Disjoint sets
In set theory, the names of two quantities and disjoint (Latin disiunctum, isolated '), disjoint or average foreign, if they have no common element. Several sets are called pairwise disjoint if any two of them are disjoint.
Definitions
Two sets and are disjoint if their intersection is empty, ie, if the following applies:
A family of sets is a disjoint family of sets, if its elements are pairwise disjoint, ie, if the following applies:
The union of a disjoint family of sets is called a disjoint union and writes it as
Also are all amounts the family is not empty, then there is a partition of.
The terms are also used for analogous systems of sets (instead of families of sets ).
Examples
- The quantities and are disjoint, because they have no common element.
- The quantities and are not disjoint, since they have the element together.
- The three quantities, and are not pairwise disjoint, since at least one of the three possible intersections (namely ) is not empty.
- The following list defined an (infinite ) disjoint set family, which represents a partition of the integers: .
- Two different lines and in the Euclidean plane are disjoint if and only if they are parallel.

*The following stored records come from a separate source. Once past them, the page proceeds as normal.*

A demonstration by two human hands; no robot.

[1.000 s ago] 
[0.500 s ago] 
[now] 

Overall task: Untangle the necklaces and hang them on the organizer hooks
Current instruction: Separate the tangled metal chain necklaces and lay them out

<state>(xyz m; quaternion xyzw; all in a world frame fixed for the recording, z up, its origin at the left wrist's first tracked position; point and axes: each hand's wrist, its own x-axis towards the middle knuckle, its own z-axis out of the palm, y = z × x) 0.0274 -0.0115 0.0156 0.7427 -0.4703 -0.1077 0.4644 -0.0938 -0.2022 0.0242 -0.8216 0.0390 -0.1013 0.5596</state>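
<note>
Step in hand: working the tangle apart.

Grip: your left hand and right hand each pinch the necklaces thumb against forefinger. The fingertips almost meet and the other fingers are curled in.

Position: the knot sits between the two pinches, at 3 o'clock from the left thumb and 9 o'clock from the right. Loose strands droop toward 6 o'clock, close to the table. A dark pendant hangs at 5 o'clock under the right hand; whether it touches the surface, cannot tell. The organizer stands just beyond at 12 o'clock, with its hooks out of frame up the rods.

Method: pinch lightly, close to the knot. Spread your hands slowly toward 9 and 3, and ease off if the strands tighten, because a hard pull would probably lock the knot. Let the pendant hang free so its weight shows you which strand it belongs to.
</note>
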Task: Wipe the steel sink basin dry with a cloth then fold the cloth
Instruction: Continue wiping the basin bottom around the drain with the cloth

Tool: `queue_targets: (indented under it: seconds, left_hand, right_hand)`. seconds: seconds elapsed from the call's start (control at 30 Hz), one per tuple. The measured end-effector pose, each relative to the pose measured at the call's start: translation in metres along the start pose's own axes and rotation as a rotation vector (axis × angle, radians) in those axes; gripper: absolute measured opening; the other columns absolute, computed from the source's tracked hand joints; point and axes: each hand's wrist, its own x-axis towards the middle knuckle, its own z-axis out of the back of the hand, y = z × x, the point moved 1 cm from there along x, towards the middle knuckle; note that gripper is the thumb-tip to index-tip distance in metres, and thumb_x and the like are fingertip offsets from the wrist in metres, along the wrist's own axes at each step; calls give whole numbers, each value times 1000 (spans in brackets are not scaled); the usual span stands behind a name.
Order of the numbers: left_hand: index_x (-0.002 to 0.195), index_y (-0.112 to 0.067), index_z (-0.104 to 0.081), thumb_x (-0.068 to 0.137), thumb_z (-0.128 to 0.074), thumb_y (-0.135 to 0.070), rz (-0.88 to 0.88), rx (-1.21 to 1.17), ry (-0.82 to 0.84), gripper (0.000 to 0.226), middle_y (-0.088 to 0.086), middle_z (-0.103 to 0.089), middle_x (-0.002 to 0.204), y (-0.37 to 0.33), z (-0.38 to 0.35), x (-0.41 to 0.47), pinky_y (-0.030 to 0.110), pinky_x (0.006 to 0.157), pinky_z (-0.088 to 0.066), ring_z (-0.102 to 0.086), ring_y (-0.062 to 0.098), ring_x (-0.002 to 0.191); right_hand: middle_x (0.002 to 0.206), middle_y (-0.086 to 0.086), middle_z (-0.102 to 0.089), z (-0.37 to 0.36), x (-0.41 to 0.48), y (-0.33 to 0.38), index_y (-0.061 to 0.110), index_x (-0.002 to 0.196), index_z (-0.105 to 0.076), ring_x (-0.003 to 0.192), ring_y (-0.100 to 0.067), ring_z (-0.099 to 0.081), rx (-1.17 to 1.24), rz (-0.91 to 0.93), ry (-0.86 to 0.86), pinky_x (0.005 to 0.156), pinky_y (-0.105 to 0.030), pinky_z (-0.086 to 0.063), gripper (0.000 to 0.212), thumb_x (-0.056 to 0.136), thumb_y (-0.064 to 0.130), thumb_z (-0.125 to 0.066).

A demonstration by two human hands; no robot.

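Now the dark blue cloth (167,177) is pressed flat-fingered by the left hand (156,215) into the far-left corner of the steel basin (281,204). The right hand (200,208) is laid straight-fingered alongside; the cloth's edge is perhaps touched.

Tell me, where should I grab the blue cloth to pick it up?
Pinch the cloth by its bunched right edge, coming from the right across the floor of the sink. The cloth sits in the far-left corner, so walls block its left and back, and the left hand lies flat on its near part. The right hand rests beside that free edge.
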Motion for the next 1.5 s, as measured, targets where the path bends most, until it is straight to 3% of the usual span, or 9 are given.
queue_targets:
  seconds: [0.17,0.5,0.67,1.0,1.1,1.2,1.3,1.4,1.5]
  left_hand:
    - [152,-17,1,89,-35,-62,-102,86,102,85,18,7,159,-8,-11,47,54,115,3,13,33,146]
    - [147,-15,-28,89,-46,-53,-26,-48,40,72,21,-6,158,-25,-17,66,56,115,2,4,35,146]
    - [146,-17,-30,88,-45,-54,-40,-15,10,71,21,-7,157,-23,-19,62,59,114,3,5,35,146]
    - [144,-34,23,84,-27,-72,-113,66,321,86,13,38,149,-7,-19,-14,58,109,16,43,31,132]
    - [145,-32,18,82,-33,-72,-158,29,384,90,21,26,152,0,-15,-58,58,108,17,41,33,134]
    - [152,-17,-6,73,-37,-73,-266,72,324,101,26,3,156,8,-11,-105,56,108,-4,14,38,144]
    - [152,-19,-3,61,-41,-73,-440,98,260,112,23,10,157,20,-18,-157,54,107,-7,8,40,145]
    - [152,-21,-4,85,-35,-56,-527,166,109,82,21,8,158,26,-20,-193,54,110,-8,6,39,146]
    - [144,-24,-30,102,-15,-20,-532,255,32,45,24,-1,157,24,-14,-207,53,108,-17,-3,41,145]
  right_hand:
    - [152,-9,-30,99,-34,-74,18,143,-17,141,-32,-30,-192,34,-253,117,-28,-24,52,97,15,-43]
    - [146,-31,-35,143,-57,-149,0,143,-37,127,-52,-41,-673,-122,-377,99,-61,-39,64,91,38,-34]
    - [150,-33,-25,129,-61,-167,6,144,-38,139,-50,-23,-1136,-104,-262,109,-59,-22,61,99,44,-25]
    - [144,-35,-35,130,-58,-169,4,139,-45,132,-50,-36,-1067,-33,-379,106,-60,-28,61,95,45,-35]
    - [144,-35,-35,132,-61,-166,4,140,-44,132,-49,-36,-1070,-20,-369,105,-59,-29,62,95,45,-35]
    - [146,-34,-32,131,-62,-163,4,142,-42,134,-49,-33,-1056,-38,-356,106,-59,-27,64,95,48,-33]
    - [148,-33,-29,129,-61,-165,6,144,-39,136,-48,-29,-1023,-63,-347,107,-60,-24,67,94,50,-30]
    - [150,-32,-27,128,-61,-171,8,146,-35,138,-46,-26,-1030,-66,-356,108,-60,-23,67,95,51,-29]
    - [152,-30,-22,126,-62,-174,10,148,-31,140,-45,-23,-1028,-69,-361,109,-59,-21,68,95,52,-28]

The totality of all parallels to a given line forms a partition of the plane.
Application
In the questionnaire design questions need to be formulated so that the answer choices ( term relationships ) are disjoint and exhaustive.
Example of non - disjunctive answer options: How much do you earn?
People with an income between 500 and 1000 euros not know which answer choice they should choose.
Properties
- The empty set is disjoint from any quantity.
- And are disjoint if and only if.
- The cardinality of a finite disjoint union of finite sets is equal to the sum of the individual widths. For non- disjoint unions the Siebformel applies.